◆ **The task**
Would you give the listing back word for word once its pictures are removed?

◆ **Material for the task**
##########
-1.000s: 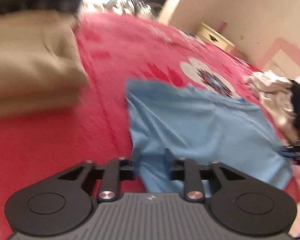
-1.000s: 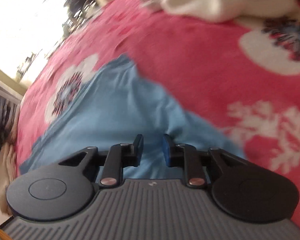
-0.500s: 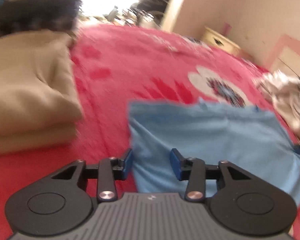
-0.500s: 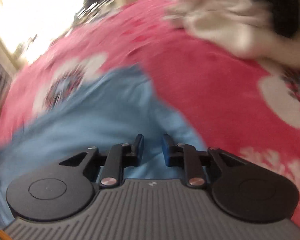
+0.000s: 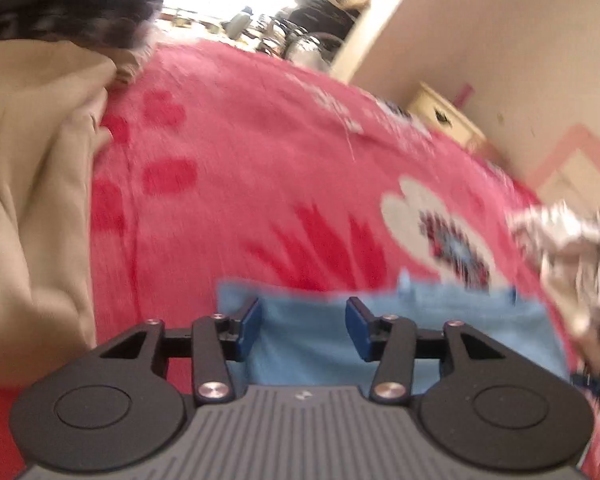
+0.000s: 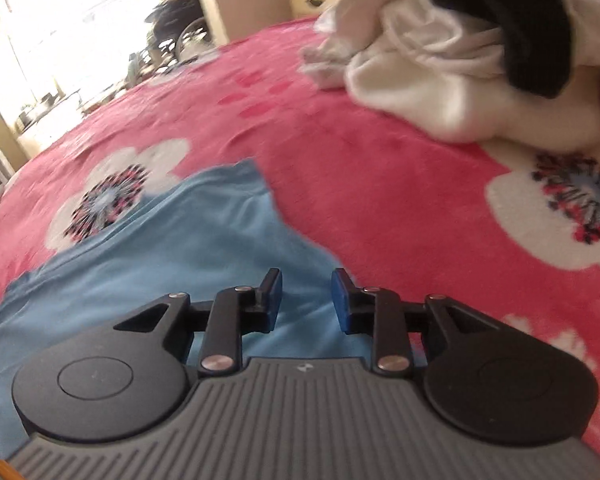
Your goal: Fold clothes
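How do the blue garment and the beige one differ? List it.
The blue garment lies spread thin and flat; the beige garment is folded into a thick stack.
The blue garment lies under the left gripper, whose jaws are opening with nothing pinched; the beige garment sits off to the side, away from it.
Both rest on the red floral blanket.
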A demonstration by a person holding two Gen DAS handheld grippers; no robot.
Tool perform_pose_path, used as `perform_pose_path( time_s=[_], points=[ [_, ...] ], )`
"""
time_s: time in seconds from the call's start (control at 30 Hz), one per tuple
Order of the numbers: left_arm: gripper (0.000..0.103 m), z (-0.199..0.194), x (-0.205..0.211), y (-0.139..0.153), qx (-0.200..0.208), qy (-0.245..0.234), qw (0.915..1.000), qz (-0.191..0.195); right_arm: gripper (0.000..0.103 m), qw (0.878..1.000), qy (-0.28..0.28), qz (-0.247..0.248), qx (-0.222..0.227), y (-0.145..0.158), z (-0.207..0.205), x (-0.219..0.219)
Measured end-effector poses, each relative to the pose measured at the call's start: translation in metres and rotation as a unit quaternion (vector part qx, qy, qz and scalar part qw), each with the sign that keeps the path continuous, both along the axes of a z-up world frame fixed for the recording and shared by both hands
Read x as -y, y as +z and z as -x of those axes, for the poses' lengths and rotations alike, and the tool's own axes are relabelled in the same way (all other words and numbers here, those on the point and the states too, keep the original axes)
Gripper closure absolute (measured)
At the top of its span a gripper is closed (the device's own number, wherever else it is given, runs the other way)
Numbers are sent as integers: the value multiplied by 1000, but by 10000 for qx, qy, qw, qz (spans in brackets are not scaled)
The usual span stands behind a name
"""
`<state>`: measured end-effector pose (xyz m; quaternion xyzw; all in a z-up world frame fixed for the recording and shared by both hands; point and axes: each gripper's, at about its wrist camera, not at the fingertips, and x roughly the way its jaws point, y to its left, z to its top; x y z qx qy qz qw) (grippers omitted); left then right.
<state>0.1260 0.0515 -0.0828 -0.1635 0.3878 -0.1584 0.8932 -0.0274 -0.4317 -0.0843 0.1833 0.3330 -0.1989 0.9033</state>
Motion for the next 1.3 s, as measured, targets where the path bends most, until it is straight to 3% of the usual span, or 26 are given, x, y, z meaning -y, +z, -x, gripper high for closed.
perform_pose_path(
  time_s=[0.2,0.33,0.43,0.6,0.73,0.83,0.93,1.0,1.13,1.3],
  points=[
    [46,-3,8,17,153,-73,9997,169,77,9989,211,290,315,5,-1,-4],
    [44,-1,26,12,59,-367,9992,-113,76,9952,928,3,325,4,-25,-9],
    [44,0,35,2,-58,-417,9984,-382,75,9916,1270,127,192,2,-55,-12],
    [44,0,37,-2,-67,-299,9984,-472,73,9965,786,-236,181,-19,-97,10],
    [44,-1,32,5,-47,-151,9988,-460,72,9992,197,-98,344,-7,-90,8],
    [42,6,26,15,17,-45,9992,-384,72,9984,352,-48,450,7,-67,-7],
    [33,21,19,27,135,153,9994,-269,69,9955,695,-2,640,30,-46,-29],
    [32,34,17,35,175,245,9993,-204,56,9924,950,-66,780,46,-34,-44],
    [30,65,15,49,229,121,9995,-158,47,9830,1489,-279,1041,70,-9,-79],
    [21,106,7,63,324,86,9994,13,18,9738,1880,-663,1097,85,23,-121]
  ],
)
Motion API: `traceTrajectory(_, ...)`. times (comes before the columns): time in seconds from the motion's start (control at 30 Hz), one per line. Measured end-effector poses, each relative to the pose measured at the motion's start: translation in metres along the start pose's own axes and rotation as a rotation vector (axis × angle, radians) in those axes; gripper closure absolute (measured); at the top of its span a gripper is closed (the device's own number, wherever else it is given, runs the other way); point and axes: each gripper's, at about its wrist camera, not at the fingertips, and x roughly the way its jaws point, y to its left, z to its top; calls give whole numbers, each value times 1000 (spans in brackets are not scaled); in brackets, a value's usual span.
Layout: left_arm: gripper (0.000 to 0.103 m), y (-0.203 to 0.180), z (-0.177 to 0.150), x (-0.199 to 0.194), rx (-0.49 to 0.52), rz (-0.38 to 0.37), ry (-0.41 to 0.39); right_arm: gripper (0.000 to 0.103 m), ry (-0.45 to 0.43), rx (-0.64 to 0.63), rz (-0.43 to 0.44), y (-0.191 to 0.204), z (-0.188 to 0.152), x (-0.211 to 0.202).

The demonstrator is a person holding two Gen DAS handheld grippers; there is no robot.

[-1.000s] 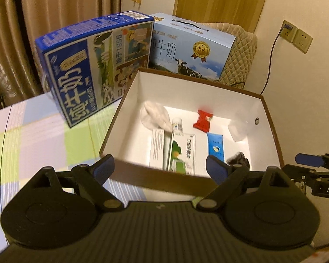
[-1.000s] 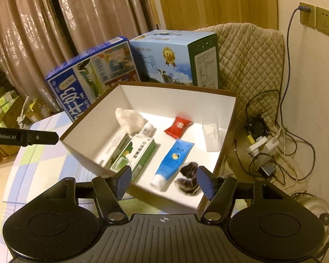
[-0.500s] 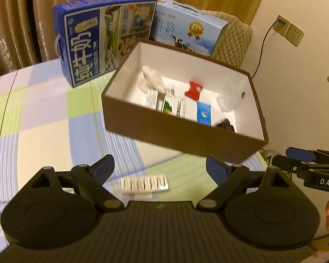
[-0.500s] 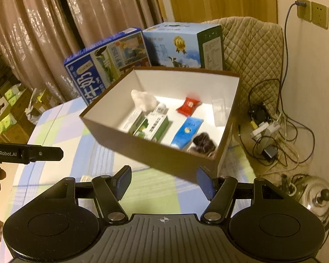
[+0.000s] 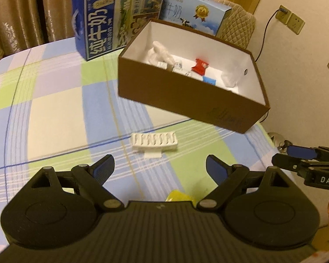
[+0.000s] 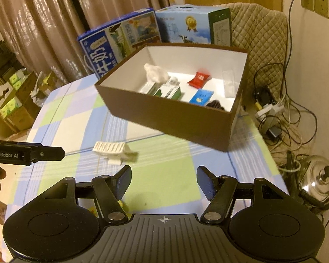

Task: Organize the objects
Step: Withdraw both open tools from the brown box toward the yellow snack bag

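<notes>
A brown cardboard box [image 5: 186, 94] [image 6: 171, 116] with a white inside stands on the checked tablecloth. In it lie a white crumpled wad [image 6: 155, 73], a green-and-white carton [image 6: 168, 91], a red packet [image 6: 198, 80], a blue tube [image 6: 201, 96] and a dark object [image 6: 216, 105]. A white ribbed blister strip [image 5: 154, 141] [image 6: 111, 149] lies on the cloth in front of the box. A yellow object [image 5: 179, 196] peeks out just under my left gripper [image 5: 160, 168], which is open and empty. My right gripper [image 6: 164, 180] is open and empty too, hovering over the cloth.
Two blue milk cartons [image 5: 118, 17] [image 5: 195, 14] stand behind the box. A quilted chair [image 6: 258, 35] is at the back right. Cables [image 6: 274, 114] and a steel pot [image 6: 318, 177] lie on the floor past the table's right edge. Stacked boxes [image 6: 8, 100] sit at the left.
Both grippers have pulled back and up from over the box toward the near side of the table. The white blister strip and the yellow object have come into view.
</notes>
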Motion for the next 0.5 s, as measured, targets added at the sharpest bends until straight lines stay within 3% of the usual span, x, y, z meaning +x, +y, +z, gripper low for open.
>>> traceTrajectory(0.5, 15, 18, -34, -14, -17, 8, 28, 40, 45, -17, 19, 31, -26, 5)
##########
◆ **Exercise solution**
-1.000s: 
-1.000s: 
-0.500s: 
-0.500s: 
+0.000s: 
+0.000s: 
Your goal: Fold clothes
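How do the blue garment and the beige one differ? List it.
The blue garment lies spread thin and flat; the beige garment is folded into a thick stack.
The blue garment lies under the left gripper, whose jaws are opening with nothing pinched; the beige garment sits off to the side, away from it.
Both rest on the red floral blanket.
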A demonstration by a person holding two Gen DAS handheld grippers; no robot.
Tool perform_pose_path, used as `perform_pose_path( time_s=[_], points=[ [_, ...] ], )`
"""
time_s: time in seconds from the call's start (control at 30 Hz), one per tuple
Order of the numbers: left_arm: gripper (0.000..0.103 m), z (-0.199..0.194), x (-0.205..0.211), y (-0.139..0.153), qx (-0.200..0.208), qy (-0.245..0.234), qw (0.915..1.000), qz (-0.191..0.195); right_arm: gripper (0.000..0.103 m), qw (0.878..1.000), qy (-0.28..0.28), qz (-0.247..0.248), qx (-0.222..0.227), y (-0.145..0.158), z (-0.207..0.205), x (-0.219..0.219)
Measured end-effector poses, each relative to the pose measured at the call's start: translation in metres and rotation as a unit quaternion (vector part qx, qy, qz and scalar part qw), each with the sign that keeps the path continuous, both along the axes of a z-up world frame fixed for the recording and shared by both hands
Read x as -y, y as +z and z as -x of those axes, for the poses' lengths and rotations alike, and the tool's own axes are relabelled in the same way (all other words and numbers here, those on the point and the states too, keep the original axes)
Gripper closure absolute (measured)
At the top of its span a gripper is closed (the device's own number, wherever else it is given, runs the other way)
Numbers are sent as integers: the value multiplied by 1000, but by 10000 for qx, qy, qw, qz (spans in brackets are not scaled)
The usual span stands behind a name
"""
`<state>`: measured end-effector pose (xyz m; quaternion xyzw; all in a z-up world frame fixed for the recording and shared by both hands; point and axes: each gripper's, at about its wrist camera, not at the fingertips, and x roughly the way its jaws point, y to its left, z to its top; x y z qx qy qz qw) (grippers omitted); left then right.
<state>0.1260 0.0515 -0.0828 -0.1635 0.3878 -0.1584 0.8932 -0.0274 -0.4317 -0.0843 0.1833 0.3330 -0.1989 0.9033</state>
Motion for the next 1.3 s, as measured, targets where the path bends most, until it is straight to 3% of the usual span, or 26 are given, x, y, z meaning -y, +z, -x, gripper high for closed.
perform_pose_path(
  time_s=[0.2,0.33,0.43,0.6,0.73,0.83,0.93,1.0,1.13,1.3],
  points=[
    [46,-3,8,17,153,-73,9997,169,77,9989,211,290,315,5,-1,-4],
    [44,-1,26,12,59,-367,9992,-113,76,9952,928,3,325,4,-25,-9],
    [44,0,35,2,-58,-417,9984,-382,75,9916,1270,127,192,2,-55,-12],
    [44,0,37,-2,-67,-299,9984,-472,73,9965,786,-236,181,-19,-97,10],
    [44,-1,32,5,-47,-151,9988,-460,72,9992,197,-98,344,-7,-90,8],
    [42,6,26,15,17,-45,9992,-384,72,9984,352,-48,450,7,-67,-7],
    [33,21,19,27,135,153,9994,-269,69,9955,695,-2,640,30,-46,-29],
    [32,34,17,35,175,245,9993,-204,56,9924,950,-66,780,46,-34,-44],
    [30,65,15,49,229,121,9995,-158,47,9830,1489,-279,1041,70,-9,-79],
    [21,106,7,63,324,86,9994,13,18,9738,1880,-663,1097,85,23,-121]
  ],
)
Motion API: `traceTrajectory(_, ...)`. times (comes before the columns): time in seconds from the motion's start (control at 30 Hz), one per line. Measured end-effector poses, each relative to the pose measured at the motion's start: translation in metres along the start pose's own axes and rotation as a rotation vector (axis × angle, radians) in those axes; gripper closure absolute (measured); at the top of its span a gripper is closed (the device's own number, wherever else it is given, runs the other way); point and axes: each gripper's, at about its wrist camera, not at the fingertips, and x roughly the way its jaws point, y to its left, z to its top; calls give whole numbers, each value times 1000 (spans in brackets are not scaled); in brackets, a value's usual span.
Layout: left_arm: gripper (0.000 to 0.103 m), y (-0.203 to 0.180), z (-0.177 to 0.150), x (-0.199 to 0.194), rx (-0.49 to 0.52), rz (-0.38 to 0.37), ry (-0.41 to 0.39); right_arm: gripper (0.000 to 0.103 m), ry (-0.45 to 0.43), rx (-0.64 to 0.63), rz (-0.43 to 0.44), y (-0.191 to 0.204), z (-0.188 to 0.152), x (-0.211 to 0.202).

The demonstrator is a person holding two Gen DAS handheld grippers; there is no robot.

[-1.000s] 
[-1.000s] 
[-0.500s] 
[-0.500s] 
[+0.000s] 
[+0.000s] 

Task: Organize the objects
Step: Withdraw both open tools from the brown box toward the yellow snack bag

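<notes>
A brown cardboard box [image 5: 186, 94] [image 6: 171, 116] with a white inside stands on the checked tablecloth. In it lie a white crumpled wad [image 6: 155, 73], a green-and-white carton [image 6: 168, 91], a red packet [image 6: 198, 80], a blue tube [image 6: 201, 96] and a dark object [image 6: 216, 105]. A white ribbed blister strip [image 5: 154, 141] [image 6: 111, 149] lies on the cloth in front of the box. A yellow object [image 5: 179, 196] peeks out just under my left gripper [image 5: 160, 168], which is open and empty. My right gripper [image 6: 164, 180] is open and empty too, hovering over the cloth.
Two blue milk cartons [image 5: 118, 17] [image 5: 195, 14] stand behind the box. A quilted chair [image 6: 258, 35] is at the back right. Cables [image 6: 274, 114] and a steel pot [image 6: 318, 177] lie on the floor past the table's right edge. Stacked boxes [image 6: 8, 100] sit at the left.
Both grippers have pulled back and up from over the box toward the near side of the table. The white blister strip and the yellow object have come into view.
</notes>
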Motion for the next 0.5 s, as measured, targets added at the sharpest bends until straight lines stay within 3% of the usual span, x, y, z meaning +x, +y, +z, gripper low for open.
>>> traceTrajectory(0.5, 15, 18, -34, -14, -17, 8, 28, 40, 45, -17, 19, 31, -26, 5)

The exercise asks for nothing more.